#### WHAT THIS TASK INVOLVES:
Retype exactly the lines from the one that contains "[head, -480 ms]" through the end of the listing, both included, but not the pictures.
======
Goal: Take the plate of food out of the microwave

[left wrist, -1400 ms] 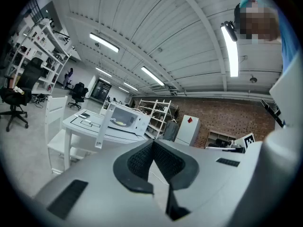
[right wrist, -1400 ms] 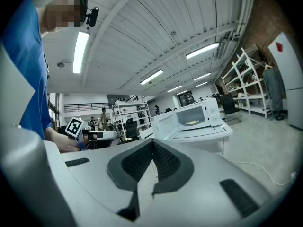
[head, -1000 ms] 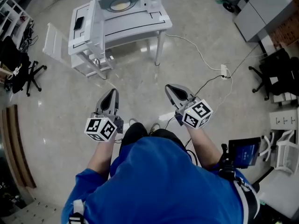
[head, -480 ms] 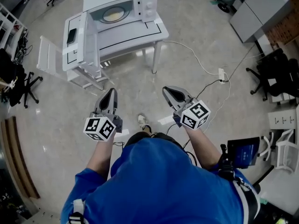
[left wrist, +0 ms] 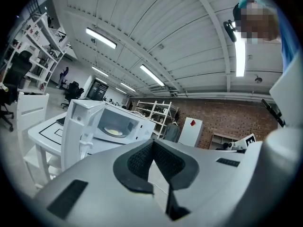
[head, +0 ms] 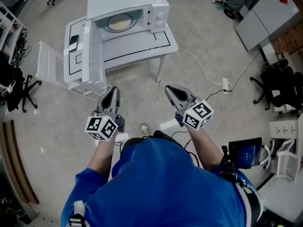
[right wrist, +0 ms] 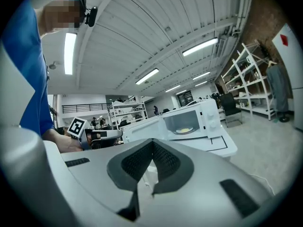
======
#### RESPONSE BELOW:
[head, -480 ms] 
[left wrist, +0 ms] 
[head, +0 ms] 
[right wrist, +0 ms] 

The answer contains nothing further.